Brief:
Every single entry must be restated word for word.

::: Available data :::

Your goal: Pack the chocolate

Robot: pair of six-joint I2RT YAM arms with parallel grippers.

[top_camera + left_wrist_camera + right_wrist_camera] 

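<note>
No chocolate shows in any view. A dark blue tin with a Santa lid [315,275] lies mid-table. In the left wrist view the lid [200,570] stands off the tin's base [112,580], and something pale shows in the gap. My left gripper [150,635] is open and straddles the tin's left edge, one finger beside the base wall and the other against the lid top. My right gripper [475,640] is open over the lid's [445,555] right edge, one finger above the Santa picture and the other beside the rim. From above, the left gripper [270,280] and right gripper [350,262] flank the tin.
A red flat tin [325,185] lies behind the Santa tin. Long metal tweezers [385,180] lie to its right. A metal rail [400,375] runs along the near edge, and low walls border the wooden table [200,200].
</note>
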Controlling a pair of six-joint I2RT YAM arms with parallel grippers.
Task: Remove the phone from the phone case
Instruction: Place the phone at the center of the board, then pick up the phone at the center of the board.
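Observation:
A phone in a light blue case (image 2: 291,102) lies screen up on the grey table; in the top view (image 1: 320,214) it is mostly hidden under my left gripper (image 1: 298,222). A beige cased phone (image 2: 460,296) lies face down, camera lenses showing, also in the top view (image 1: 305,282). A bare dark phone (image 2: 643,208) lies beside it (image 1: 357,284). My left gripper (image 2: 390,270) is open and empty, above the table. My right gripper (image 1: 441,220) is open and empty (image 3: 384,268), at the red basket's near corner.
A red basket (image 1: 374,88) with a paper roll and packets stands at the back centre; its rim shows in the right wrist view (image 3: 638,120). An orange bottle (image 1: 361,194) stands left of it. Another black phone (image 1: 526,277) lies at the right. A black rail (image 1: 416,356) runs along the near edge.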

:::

Written solution:
Your goal: Pack the chocolate

Robot: pair of six-joint I2RT YAM arms with parallel grippers.

[top_camera + left_wrist_camera + right_wrist_camera] 

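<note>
No chocolate shows in any view. A dark blue tin with a Santa lid [315,275] lies mid-table. In the left wrist view the lid [200,570] stands off the tin's base [112,580], and something pale shows in the gap. My left gripper [150,635] is open and straddles the tin's left edge, one finger beside the base wall and the other against the lid top. My right gripper [475,640] is open over the lid's [445,555] right edge, one finger above the Santa picture and the other beside the rim. From above, the left gripper [270,280] and right gripper [350,262] flank the tin.
A red flat tin [325,185] lies behind the Santa tin. Long metal tweezers [385,180] lie to its right. A metal rail [400,375] runs along the near edge, and low walls border the wooden table [200,200].
</note>
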Controlling a pair of six-joint I2RT YAM arms with parallel grippers.
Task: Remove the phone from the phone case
Instruction: Place the phone at the center of the board, then pick up the phone at the center of the board.
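Observation:
A phone in a light blue case (image 2: 291,102) lies screen up on the grey table; in the top view (image 1: 320,214) it is mostly hidden under my left gripper (image 1: 298,222). A beige cased phone (image 2: 460,296) lies face down, camera lenses showing, also in the top view (image 1: 305,282). A bare dark phone (image 2: 643,208) lies beside it (image 1: 357,284). My left gripper (image 2: 390,270) is open and empty, above the table. My right gripper (image 1: 441,220) is open and empty (image 3: 384,268), at the red basket's near corner.
A red basket (image 1: 374,88) with a paper roll and packets stands at the back centre; its rim shows in the right wrist view (image 3: 638,120). An orange bottle (image 1: 361,194) stands left of it. Another black phone (image 1: 526,277) lies at the right. A black rail (image 1: 416,356) runs along the near edge.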

The output has been given in full.